Repeat every line of the data exactly, but not the pictures.
=-=-=
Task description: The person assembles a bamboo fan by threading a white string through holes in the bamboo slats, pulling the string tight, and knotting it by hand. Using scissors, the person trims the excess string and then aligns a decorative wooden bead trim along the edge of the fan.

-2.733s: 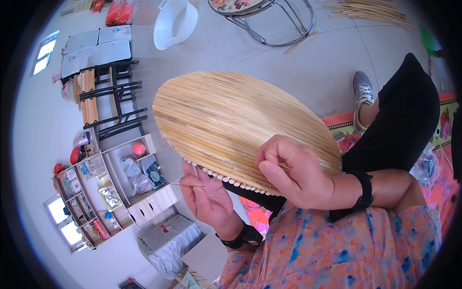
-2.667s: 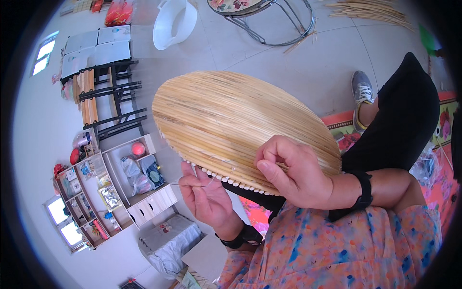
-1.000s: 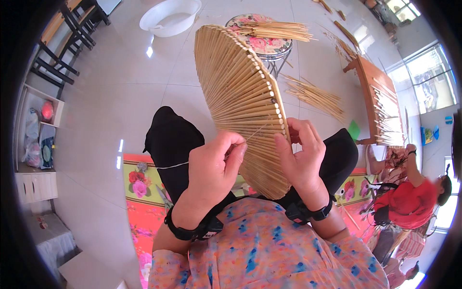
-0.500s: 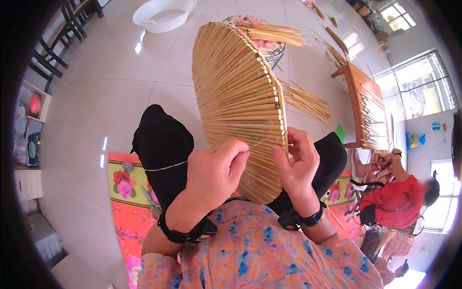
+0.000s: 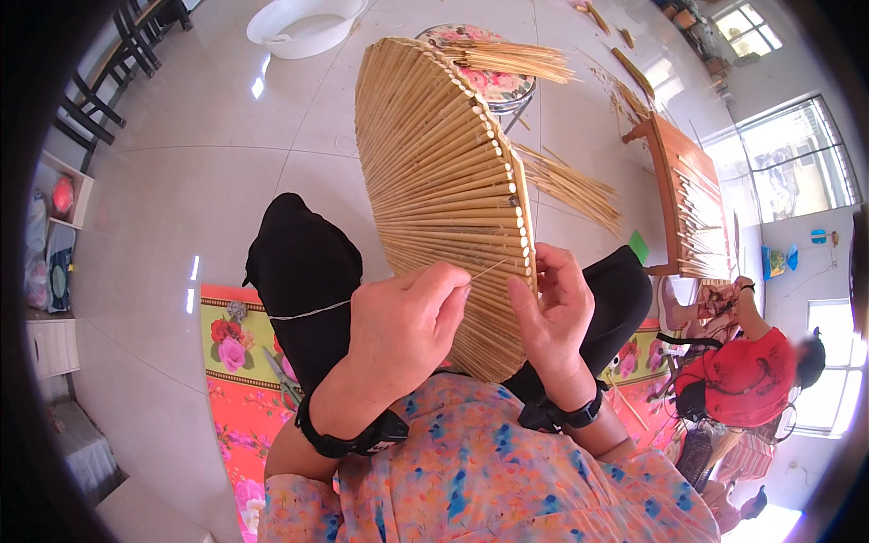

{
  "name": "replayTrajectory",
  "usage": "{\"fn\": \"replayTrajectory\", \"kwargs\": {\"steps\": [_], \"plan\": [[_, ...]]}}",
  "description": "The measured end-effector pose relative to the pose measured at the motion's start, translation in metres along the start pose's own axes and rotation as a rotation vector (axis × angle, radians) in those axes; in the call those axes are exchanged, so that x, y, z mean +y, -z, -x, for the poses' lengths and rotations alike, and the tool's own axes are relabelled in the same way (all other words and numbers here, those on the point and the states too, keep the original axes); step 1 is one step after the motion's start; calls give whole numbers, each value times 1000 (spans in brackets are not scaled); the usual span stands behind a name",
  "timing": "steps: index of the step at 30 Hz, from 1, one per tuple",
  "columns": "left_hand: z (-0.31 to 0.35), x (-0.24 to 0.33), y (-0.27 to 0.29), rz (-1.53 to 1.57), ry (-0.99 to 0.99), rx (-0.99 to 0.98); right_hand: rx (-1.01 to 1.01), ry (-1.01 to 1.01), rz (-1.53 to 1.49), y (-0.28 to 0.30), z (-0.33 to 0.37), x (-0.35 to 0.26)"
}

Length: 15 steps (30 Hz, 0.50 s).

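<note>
A fan-shaped panel of tan plant stalks [image 5: 444,181] stands tilted between my knees, its stalks side by side. Their pale cut ends line the curved right rim. My left hand [image 5: 407,312] is closed in a pinch on a thin pale thread [image 5: 312,313]. That thread runs taut from the fingertips to the rim, and its other end trails left across my black trouser leg. On the rim's lower part, my right hand [image 5: 554,312] grips the panel, thumb in front and fingers curled at the edge. The fingertips behind the rim are partly hidden.
Beyond the panel, a round flowered stool [image 5: 507,86] bears a bundle of stalks. A white basin [image 5: 303,27] stands far left. More stalks lie on a wooden table [image 5: 665,195] at right. Scissors [image 5: 283,378] rest on the flowered mat [image 5: 231,398]. Another person in red [image 5: 747,380] sits at right.
The panel has shifted slightly left, and both hands have moved a little left with it. The pinch on the thread and the grip on the rim look unchanged.
</note>
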<state>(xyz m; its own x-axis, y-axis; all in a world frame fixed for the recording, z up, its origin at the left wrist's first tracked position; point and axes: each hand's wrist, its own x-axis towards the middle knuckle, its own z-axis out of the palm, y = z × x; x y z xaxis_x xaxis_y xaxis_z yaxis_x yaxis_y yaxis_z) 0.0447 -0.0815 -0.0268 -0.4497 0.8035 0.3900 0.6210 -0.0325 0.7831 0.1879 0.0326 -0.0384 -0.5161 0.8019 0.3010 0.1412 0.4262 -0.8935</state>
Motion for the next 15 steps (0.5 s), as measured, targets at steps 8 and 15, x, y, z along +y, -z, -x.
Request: {"fn": "replayTrajectory", "kwargs": {"steps": [8, 15], "plan": [[0, 2, 7, -58, -43, -11, -18, 76, 77, 0, 2, -6], [1, 7, 10, -88, -9, -35, -38, 110, 77, 1, 0, -8]]}}
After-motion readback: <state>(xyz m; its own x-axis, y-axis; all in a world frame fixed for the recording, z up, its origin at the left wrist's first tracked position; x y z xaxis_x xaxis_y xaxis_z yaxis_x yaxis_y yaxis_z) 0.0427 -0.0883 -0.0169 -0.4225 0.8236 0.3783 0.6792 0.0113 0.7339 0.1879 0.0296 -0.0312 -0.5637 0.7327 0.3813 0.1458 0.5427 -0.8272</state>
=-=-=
* Your response:
Task description: The person assembles a bamboo fan by threading a white string through holes in the bamboo slats, pulling the string tight, and knotting it by hand. Using scissors, the person trims the excess string and then aligns a decorative wooden bead trim along the edge of the fan.

-2.733s: 
-2.667s: 
-1.000s: 
-0.500s: 
+0.000s: 

{
  "name": "replayTrajectory",
  "usage": "{\"fn\": \"replayTrajectory\", \"kwargs\": {\"steps\": [_], \"plan\": [[_, ...]]}}",
  "description": "The measured end-effector pose relative to the pose measured at the motion's start, translation in metres along the start pose's own axes and rotation as a rotation vector (axis × angle, radians) in those axes; in the call those axes are exchanged, so that x, y, z mean +y, -z, -x, for the poses' lengths and rotations alike, and the tool's own axes are relabelled in the same way (all other words and numbers here, those on the point and the states too, keep the original axes); step 1 is one step after the motion's start; calls give whole numbers, each value times 1000 (spans in brackets are not scaled); the usual span stands behind a name",
  "timing": "steps: index of the step at 30 Hz, from 1, one per tuple",
  "columns": "left_hand: z (-0.31 to 0.35), x (-0.24 to 0.33), y (-0.27 to 0.29), rz (-1.53 to 1.57), ry (-0.99 to 0.99), rx (-0.99 to 0.98); right_hand: rx (-1.01 to 1.01), ry (-1.01 to 1.01), rz (-1.53 to 1.49), y (-0.28 to 0.30), z (-0.33 to 0.37), x (-0.35 to 0.26)"
}

Length: 15 steps (30 Hz, 0.50 s).

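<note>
A fan-shaped panel of tan plant stalks [image 5: 444,181] stands tilted between my knees, its stalks side by side. Their pale cut ends line the curved right rim. My left hand [image 5: 407,312] is closed in a pinch on a thin pale thread [image 5: 312,313]. That thread runs taut from the fingertips to the rim, and its other end trails left across my black trouser leg. On the rim's lower part, my right hand [image 5: 554,312] grips the panel, thumb in front and fingers curled at the edge. The fingertips behind the rim are partly hidden.
Beyond the panel, a round flowered stool [image 5: 507,86] bears a bundle of stalks. A white basin [image 5: 303,27] stands far left. More stalks lie on a wooden table [image 5: 665,195] at right. Scissors [image 5: 283,378] rest on the flowered mat [image 5: 231,398]. Another person in red [image 5: 747,380] sits at right.
The panel has shifted slightly left, and both hands have moved a little left with it. The pinch on the thread and the grip on the rim look unchanged.
</note>
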<state>(xyz m; its own x-axis, y-axis; all in a world frame fixed for the recording, z up, its origin at the left wrist's first tracked position; point and axes: each hand's wrist, its own x-axis towards the middle knuckle, its own z-axis out of the palm, y = z × x; x y z xaxis_x xaxis_y xaxis_z yaxis_x yaxis_y yaxis_z) 0.0447 -0.0815 -0.0268 -0.4497 0.8035 0.3900 0.6210 -0.0325 0.7831 0.1879 0.0326 -0.0384 -0.5161 0.8019 0.3010 0.1412 0.4262 -0.8935</state>
Motion for the next 15 steps (0.5 s), as measured, targets at steps 8 and 15, x, y, z along +y, -z, -x.
Request: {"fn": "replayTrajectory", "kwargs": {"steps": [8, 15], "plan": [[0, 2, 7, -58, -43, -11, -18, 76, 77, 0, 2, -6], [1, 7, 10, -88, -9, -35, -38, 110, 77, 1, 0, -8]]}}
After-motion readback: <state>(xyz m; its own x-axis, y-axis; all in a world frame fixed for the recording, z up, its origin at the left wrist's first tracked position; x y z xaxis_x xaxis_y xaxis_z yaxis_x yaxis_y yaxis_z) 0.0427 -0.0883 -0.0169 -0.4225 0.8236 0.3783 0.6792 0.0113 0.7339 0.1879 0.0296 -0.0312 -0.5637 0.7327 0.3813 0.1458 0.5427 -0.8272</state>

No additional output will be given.